Work instructions
Exclude the pictures, then repeat exactly each line from the one containing "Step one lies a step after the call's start" to the final line of the records that follow.

Data for this task
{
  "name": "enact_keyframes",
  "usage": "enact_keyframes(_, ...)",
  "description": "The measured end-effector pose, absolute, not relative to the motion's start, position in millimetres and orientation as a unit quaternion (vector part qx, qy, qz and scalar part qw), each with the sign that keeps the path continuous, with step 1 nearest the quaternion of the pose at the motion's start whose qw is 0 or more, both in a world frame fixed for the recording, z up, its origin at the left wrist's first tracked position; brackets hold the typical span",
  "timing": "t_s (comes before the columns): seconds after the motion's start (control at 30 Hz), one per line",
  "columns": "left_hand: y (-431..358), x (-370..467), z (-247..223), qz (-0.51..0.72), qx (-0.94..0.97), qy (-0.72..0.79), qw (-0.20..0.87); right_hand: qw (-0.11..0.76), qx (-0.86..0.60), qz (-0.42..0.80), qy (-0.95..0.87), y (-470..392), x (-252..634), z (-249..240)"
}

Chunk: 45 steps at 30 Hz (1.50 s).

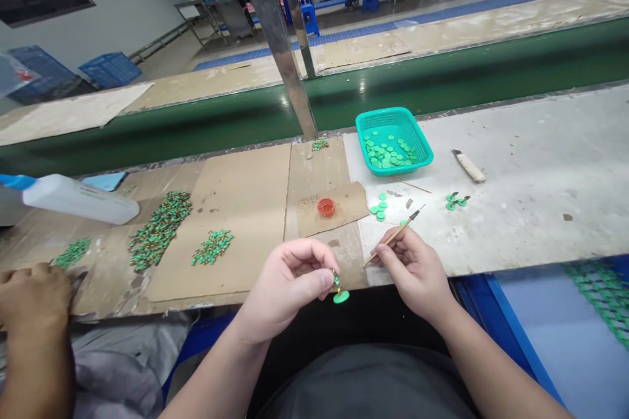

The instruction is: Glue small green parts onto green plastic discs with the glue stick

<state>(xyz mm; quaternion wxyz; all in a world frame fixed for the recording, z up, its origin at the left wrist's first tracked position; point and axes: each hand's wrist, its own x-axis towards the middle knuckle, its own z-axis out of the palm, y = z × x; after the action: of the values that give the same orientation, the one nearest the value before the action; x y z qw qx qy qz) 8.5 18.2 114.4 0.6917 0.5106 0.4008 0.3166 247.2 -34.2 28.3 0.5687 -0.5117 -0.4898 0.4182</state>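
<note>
Between thumb and fingers, my left hand (289,285) pinches a small figure on a round green base (341,297), just past the table's front edge. My right hand (410,268) is closed round a thin wooden paintbrush (393,236), its dark tip pointing up and away to the right. The brush and the figure are apart. Beyond the hands, a small orange cup (325,207) stands on a piece of cardboard (351,200). Several loose green discs (381,207) lie to its right. Farther right are a few finished-looking pieces on green discs (457,201).
A green basket (426,156) holds several green discs. Piles of small green-and-brown parts (160,230) lie left, near a white bottle (81,198). A wrapped blade-like tool (469,166) lies right. Another person's hand (37,294) rests at far left. A metal post (282,46) rises behind.
</note>
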Motion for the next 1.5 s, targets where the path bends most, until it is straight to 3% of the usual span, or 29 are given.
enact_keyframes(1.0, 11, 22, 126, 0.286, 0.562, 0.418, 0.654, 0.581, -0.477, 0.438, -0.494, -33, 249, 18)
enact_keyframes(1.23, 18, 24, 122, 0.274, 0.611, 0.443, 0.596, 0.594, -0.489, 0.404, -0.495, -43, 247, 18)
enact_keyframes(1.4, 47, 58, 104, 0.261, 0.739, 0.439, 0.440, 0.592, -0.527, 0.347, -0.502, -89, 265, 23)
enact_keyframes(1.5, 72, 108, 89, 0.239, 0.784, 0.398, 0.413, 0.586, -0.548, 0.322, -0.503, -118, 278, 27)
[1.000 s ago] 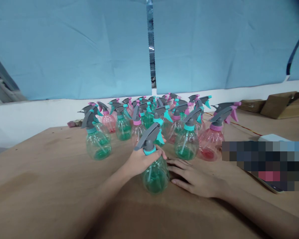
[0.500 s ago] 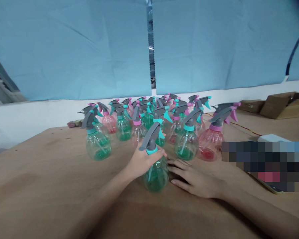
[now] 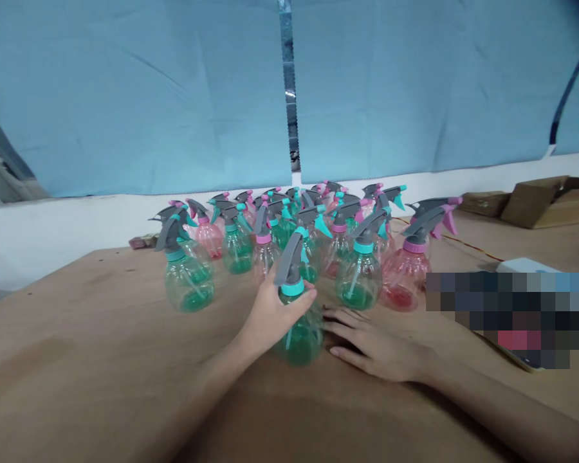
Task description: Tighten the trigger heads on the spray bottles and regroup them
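Observation:
My left hand (image 3: 275, 312) is wrapped round the neck of a green spray bottle (image 3: 300, 341) with a teal collar and grey head, upright on the wooden table (image 3: 101, 360). To its right, my right hand (image 3: 367, 344) lies on the table with fingers spread, fingertips close to that bottle and holding nothing. Behind the hands stand several green and pink spray bottles, among them a green one (image 3: 190, 283) at the left, another green one (image 3: 359, 280) and a pink one (image 3: 408, 276) at the right.
Cardboard boxes (image 3: 552, 204) sit at the back right. A phone-like object (image 3: 531, 365), mostly pixelated, lies at the right near a white item (image 3: 528, 265). A thin red-yellow wire (image 3: 470, 247) runs there. Blue sheeting (image 3: 174, 96) hangs behind the table.
The bottle in my left hand has turned slightly and shifted a little; its teal trigger points more away. My left thumb now lies lower across its neck. My right hand stays put.

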A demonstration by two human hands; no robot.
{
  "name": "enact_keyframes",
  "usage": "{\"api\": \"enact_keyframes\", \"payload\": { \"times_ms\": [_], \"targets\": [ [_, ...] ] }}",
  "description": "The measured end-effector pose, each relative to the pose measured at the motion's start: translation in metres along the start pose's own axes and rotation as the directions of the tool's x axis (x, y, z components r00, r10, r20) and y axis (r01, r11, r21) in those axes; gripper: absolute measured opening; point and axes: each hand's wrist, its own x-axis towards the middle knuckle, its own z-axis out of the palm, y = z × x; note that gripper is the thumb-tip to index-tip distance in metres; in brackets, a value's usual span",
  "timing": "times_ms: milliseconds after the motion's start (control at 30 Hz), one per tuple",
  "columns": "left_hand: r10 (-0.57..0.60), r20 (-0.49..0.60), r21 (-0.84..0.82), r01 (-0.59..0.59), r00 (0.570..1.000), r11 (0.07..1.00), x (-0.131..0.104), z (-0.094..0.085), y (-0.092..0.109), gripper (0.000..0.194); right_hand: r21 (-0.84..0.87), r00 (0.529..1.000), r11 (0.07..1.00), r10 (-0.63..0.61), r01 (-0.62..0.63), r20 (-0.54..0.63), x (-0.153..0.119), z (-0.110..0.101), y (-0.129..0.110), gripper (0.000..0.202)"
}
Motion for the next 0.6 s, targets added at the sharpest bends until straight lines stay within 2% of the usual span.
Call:
{"api": "enact_keyframes", "payload": {
  "times_ms": [133, 333, 433, 600],
  "targets": [
    [0.023, -0.094, 0.111, -0.013, 0.995, 0.994, -0.012, 0.0, -0.009, 0.053, -0.007, 1.0, 1.0, 0.007, -0.007, 0.016, 0.0, -0.003, -0.002, 0.042],
    [-0.035, -0.16, 0.317, 0.085, 0.986, 0.945, -0.034, -0.018, -0.02, 0.052, -0.001, 1.0, 1.0, 0.01, -0.01, 0.008, 0.0, -0.004, -0.004, 0.044],
    [0.033, -0.253, 0.401, 0.074, 0.967, 0.913, -0.039, -0.031, -0.03, 0.054, 0.001, 1.0, 1.0, 0.01, -0.01, 0.001, 0.0, -0.003, -0.003, 0.044],
    [0.152, -0.391, 0.525, 0.085, 0.908, 0.847, -0.035, -0.049, -0.052, 0.061, 0.011, 1.0, 1.0, 0.001, -0.002, 0.006, 0.0, -0.001, -0.001, 0.044]
  ]
}}
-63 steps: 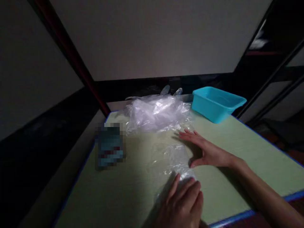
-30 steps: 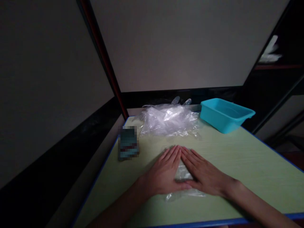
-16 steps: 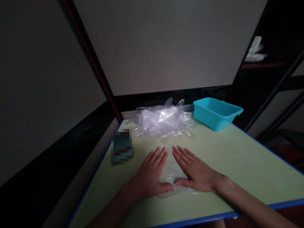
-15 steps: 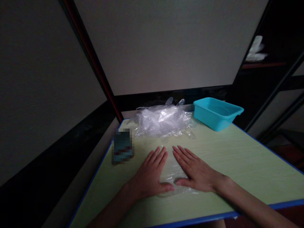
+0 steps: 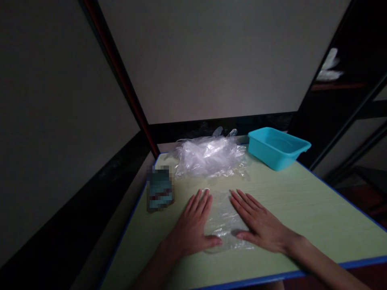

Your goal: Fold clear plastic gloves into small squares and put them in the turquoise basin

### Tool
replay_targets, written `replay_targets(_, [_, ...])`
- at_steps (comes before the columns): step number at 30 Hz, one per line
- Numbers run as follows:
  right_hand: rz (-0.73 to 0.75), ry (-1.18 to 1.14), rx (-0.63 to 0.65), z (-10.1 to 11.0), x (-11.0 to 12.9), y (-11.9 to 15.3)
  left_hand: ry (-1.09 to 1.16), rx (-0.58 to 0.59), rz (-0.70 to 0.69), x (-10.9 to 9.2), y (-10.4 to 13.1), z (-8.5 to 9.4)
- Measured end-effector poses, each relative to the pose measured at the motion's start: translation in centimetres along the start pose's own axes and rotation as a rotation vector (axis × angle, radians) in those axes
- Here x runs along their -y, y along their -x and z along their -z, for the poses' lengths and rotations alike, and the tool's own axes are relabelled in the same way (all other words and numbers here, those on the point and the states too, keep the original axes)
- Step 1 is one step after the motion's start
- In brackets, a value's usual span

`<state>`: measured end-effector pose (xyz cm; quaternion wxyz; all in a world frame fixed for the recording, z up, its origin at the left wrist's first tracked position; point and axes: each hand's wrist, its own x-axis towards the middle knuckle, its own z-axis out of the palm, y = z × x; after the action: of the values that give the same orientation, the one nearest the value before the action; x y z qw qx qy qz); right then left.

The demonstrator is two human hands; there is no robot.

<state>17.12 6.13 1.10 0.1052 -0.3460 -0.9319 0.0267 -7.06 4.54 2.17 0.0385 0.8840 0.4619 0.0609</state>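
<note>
A thin clear plastic piece [image 5: 225, 225] lies flat on the pale green table, between and partly under both hands. My left hand [image 5: 193, 227] rests palm down over its left side, fingers stretched forward and thumb pointing right. Palm down on its right side is my right hand [image 5: 261, 223], with fingers extended and thumb pointing left. Neither hand grips anything. Beyond the fingertips sits a heap of crumpled clear plastic gloves [image 5: 210, 155].
A turquoise plastic basin [image 5: 276, 149] stands at the back right of the blue-edged table [image 5: 317, 225]. A pixelated dark object [image 5: 161, 189] is at the left edge. Wall panels rise behind, and white items [image 5: 329, 68] sit on a shelf at right.
My right hand has slid to the right, widening the gap between the hands and showing more of the plastic. My left hand has stayed nearly in place. The view has shifted slightly.
</note>
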Motion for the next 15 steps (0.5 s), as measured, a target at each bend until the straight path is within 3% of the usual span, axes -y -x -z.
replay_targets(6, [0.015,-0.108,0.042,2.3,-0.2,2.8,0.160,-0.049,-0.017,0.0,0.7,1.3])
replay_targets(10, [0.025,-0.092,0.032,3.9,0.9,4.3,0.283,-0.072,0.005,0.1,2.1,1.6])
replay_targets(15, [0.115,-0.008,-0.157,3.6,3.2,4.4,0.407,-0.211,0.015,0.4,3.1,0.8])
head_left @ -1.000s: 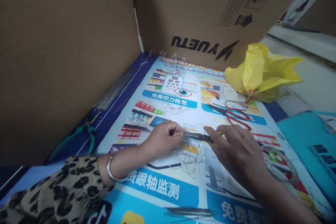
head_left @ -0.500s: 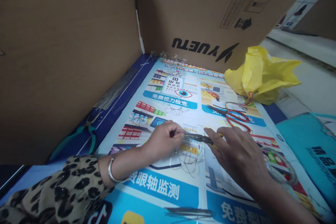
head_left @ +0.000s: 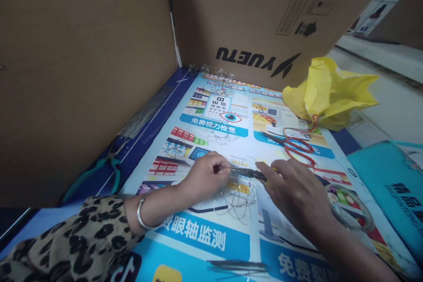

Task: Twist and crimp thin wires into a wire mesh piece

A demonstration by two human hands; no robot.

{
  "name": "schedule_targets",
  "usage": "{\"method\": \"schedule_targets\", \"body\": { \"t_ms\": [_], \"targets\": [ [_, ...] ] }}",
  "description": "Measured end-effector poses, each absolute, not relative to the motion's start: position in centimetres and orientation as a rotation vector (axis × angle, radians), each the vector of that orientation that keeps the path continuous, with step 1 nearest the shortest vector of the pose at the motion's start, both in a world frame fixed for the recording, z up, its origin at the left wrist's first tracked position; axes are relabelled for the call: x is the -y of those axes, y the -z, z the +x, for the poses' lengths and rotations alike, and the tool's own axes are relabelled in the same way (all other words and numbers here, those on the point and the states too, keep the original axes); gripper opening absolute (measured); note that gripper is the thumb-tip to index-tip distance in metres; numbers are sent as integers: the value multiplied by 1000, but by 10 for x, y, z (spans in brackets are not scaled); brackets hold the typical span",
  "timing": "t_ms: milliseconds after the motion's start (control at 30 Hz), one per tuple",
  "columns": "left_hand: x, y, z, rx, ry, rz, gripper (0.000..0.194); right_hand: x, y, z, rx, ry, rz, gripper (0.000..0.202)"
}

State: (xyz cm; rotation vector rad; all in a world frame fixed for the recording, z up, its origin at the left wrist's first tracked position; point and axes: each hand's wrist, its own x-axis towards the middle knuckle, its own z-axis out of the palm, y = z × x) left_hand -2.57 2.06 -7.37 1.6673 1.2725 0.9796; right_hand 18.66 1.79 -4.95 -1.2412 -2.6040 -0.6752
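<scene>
As right hand [head_left: 294, 187] holds pliers [head_left: 254, 173], pointing leftward, axis (nearly) crosswise.

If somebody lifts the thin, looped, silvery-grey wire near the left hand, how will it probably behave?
The thin, looped, silvery-grey wire would probably feel very light, being mostly open gaps. It may flex but not droop much, as its strands form rounded curves. It could also snag, because several loops cross near the left hand.
</scene>
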Motion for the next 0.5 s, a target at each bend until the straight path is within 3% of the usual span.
{"method": "schedule_targets", "body": {
  "t_ms": [267,500],
  "targets": [
    [-21,74,-27,-1272,-948,1685,12,-23,55,187,2614,614,-1240,18],
    [-23,75,-31,-1324,-911,1586,11,-36,68,204,2488,403,-1215,26]
  ]
}}
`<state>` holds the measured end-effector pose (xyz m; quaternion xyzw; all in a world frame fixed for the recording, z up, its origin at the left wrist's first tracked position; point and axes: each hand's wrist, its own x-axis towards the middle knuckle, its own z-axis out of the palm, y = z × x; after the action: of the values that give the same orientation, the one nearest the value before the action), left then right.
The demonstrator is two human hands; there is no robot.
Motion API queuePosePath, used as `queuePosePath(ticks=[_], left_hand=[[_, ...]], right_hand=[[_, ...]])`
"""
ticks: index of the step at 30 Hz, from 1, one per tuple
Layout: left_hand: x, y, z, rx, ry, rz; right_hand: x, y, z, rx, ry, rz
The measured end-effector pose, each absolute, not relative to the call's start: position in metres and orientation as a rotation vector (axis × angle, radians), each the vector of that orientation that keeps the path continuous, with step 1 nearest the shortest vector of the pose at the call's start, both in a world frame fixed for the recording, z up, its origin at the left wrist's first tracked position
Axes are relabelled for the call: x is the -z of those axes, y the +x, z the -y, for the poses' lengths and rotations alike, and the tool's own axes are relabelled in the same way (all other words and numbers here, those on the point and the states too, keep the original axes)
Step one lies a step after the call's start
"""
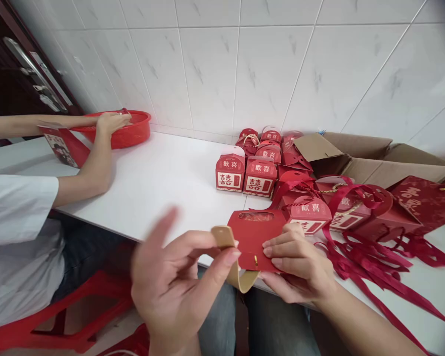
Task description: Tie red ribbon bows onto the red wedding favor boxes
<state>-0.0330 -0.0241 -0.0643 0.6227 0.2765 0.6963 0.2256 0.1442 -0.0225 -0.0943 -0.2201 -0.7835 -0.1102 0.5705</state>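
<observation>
My right hand [300, 262] grips the right side of a red gift box [252, 230], with its fingers on top and thumb below. The box has an oval cut-out near its far edge and a small gold metal fastener near its near edge. Between thumb and fingers of my left hand [185, 277] is the end of a tan strap [223, 236]. It curves down and under the box's near edge, where its other end is hidden. My left hand's raised finger is blurred.
Several finished red boxes [260, 175] stand by the wall. Dark red ribbons [378, 262] lie at the right, before an open cardboard box [378, 168]. On the left, a co-worker's hand [113, 122] is over a red plastic basket [133, 136], near a red bag [65, 143].
</observation>
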Motion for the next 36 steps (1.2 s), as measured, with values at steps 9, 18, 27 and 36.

Answer to this problem
Step one lies a step after the call's start
"""
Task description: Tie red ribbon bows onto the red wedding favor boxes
<state>-0.0330 -0.0241 -0.0643 0.6227 0.2765 0.6963 0.2256 0.1442 -0.0225 -0.0943 -0.2201 -0.7835 -0.1102 0.5705</state>
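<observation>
My right hand [300, 262] grips the right side of a red gift box [252, 230], with its fingers on top and thumb below. The box has an oval cut-out near its far edge and a small gold metal fastener near its near edge. Between thumb and fingers of my left hand [185, 277] is the end of a tan strap [223, 236]. It curves down and under the box's near edge, where its other end is hidden. My left hand's raised finger is blurred.
Several finished red boxes [260, 175] stand by the wall. Dark red ribbons [378, 262] lie at the right, before an open cardboard box [378, 168]. On the left, a co-worker's hand [113, 122] is over a red plastic basket [133, 136], near a red bag [65, 143].
</observation>
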Motion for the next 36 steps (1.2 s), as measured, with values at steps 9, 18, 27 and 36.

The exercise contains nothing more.